The results are in. In October last year, the Department of Health and Social Care (DHSC) opened a consultation on its amendments to the NHS Pension Scheme regulations, planned for April 2024.
The DHSC has assured members that in making the changes, their primary considerations have been to protect the lower paid, minimise the risk of opt-outs and ensure the scheme remains sustainable and affordable for all members.
Here’s a brief summary of what will be implemented from 1 April 2024.
- The member contribution structure will be reduced to 6-tiers
- Member contribution tiers will rise automatically each year, in line with inflation. (This will be taken from the Consumer Price Index (CPI) figure from the previous September.)
- If the annual Agenda for Change pay award for England is above inflation, the contribution tiers will be increased accordingly, to minimise the risk of members being pushed into higher contribution rates.
- From 1 April 2024, neither method will increase the first tier and entry to the second tier.
- There will be a period of further consultation on “the detailed requirements and implications” of real-time re-banding, with a view to bringing this in from April 2025. This will allow time for payroll systems to gear up for the changes.
Many members will continue to pay at the same rate, and others will pay less. Some, of course, will pay higher contributions after 1 April 2024, but the increase will be capped at 0.8%, so payments will rise by a negligible amount.

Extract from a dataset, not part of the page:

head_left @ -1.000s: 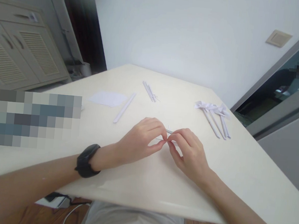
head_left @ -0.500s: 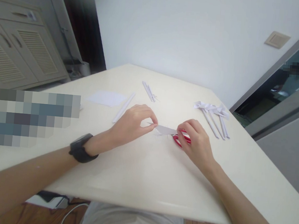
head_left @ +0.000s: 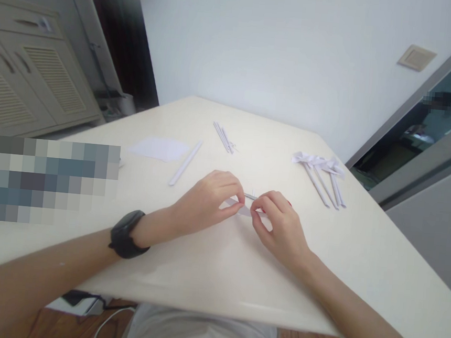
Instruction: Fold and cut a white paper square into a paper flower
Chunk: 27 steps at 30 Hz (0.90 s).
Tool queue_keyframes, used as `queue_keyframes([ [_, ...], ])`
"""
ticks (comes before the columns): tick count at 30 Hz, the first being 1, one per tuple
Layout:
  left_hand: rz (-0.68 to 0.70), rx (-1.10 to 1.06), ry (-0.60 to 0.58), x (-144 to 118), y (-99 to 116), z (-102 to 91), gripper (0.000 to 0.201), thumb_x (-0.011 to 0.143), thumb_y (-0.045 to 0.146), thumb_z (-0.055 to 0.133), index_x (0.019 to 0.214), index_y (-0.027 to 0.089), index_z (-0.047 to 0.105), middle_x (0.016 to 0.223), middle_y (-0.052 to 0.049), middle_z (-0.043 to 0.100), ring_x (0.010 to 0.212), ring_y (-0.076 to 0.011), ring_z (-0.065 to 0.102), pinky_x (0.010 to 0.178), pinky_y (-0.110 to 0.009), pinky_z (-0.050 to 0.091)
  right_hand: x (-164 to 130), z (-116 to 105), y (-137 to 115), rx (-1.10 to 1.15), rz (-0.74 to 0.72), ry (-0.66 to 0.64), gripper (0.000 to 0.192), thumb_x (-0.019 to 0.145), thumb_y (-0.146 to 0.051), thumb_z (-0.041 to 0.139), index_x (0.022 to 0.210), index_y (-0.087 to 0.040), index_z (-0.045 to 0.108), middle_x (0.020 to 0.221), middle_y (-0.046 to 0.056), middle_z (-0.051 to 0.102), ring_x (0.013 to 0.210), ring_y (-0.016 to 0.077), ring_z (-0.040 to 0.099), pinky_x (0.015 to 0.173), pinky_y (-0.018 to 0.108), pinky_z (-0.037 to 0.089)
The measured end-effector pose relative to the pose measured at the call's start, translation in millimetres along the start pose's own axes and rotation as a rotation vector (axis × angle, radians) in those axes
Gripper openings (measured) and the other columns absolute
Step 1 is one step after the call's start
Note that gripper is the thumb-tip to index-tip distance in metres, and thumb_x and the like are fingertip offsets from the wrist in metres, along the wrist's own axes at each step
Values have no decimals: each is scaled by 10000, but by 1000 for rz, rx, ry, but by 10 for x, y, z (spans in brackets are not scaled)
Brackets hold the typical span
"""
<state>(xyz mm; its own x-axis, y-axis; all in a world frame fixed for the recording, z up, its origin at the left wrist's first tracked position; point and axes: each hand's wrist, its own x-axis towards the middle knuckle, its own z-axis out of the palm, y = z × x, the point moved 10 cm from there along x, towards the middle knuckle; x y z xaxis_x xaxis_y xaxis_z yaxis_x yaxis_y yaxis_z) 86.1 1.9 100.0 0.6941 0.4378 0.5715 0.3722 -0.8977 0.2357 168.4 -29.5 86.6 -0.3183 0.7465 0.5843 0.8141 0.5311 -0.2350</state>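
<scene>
Between my two hands is a small piece of white paper (head_left: 246,211), low over the table. My left hand (head_left: 211,198) pinches it between thumb and forefinger. My right hand (head_left: 281,222) pinches its other side, close to the left fingertips. Behind the hands lie scissors (head_left: 250,196); their metal blades show, while the red handles are mostly hidden by my right hand. A long white paper roll (head_left: 186,164) rests beyond my left hand, beside a flat white sheet (head_left: 159,148).
Several thin paper rolls (head_left: 222,137) lie farther back on the white table (head_left: 185,270). At the right are rolls topped with folded paper (head_left: 318,162). A wall (head_left: 260,46) stands behind the table. The far left of the table is blurred out.
Both hands have come closer together and nearer to me, with the paper between them. The scissors, once visible by their red handles, are now largely behind my right hand.
</scene>
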Motion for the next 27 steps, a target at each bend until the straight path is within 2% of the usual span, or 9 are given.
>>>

The new member contribution structure from 1 April 2024, after CPI uplift (September 2023 6.7 %) will be as follows:
Pension salary range | Contribution rates from 1 April 2024, based on actual annual pensionable pay |
Up to £13,259 | 5.2% |
£13,260 to £26,831 | 6.5% |
£26,832 to £32,691 | 8.3% |
£32,692 to £49,078 | 9.8% |
£49,079 to £62,924 | 10.7% |
£62,925 and above | 12.5% |
It should be noted, however, that although the Employers rate is going up, GP practices will carry on paying at the 14.38% rate, as the increase will be covered directly by NHS England.
Other changes will include:
- In the 2015 Scheme, overtime for part-time staff will be pensionable up to 37.5 hours per week (unless partial retirement has been taken in the last 12 months). This brings it into line with the 1995 and 2018 Scheme regulations.

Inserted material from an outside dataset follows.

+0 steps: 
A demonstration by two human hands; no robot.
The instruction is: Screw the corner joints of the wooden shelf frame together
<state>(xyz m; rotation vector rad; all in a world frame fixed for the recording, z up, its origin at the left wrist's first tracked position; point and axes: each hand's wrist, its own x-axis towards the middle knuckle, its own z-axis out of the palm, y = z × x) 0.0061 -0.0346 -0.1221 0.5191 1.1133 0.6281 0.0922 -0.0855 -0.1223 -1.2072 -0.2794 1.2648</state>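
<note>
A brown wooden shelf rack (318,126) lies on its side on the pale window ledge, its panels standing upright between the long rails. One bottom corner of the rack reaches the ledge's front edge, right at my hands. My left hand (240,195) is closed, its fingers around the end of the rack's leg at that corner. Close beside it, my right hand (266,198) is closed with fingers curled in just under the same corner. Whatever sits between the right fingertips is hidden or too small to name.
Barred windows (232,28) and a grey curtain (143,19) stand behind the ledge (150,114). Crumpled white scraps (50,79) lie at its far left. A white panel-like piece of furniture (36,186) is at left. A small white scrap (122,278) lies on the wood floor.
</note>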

- The employer contribution rate will rise from 20.6 % to 23.7 %, plus the existing 0.08 % Scheme Administration Charge. For most employers, this 3.1% increase will be met centrally. There will also be a 2.64% rise in funding for Medical schools, to be reviewed in the next spending review.
- The abatement for special class status (SCS) members is to be permanently removed.
- Members taking unpaid carer’s leave will be treated as having continued in pensionable service during their period of absence. Members will pay any contributions they owe when they return to work.
- Lifetime Allowance references will be removed, dependent on the Finance Act. These are essential changes to ensure existing partial retirement provisions continue to work as intended, and a new category of lump sum can now be drawn from the NHS AVC schemes.
- From 1 April 2024 those subject to maximum service limits will be able to take partial retirement.
- Salary sacrifice arrangements will no longer be an eligible means to secure a 10% reduction in pensionable pay for partial retirement eligibility.
There were some proposals that DHSC will not take forward. The first is that they won’t be removing the bottom tier of the contribution structure (for now). However, they will reconsider this once the Scheme Advisory Board (SAB) and DHSC have reviewed the HMRC process for staff to access top-up payments. And the second is that they won’t now freeze the top tier of the contribution structure.
What’s more, DHSC confirmed that they’d work with SAB to review the application of annualisation to assess contributions for sessional GPs.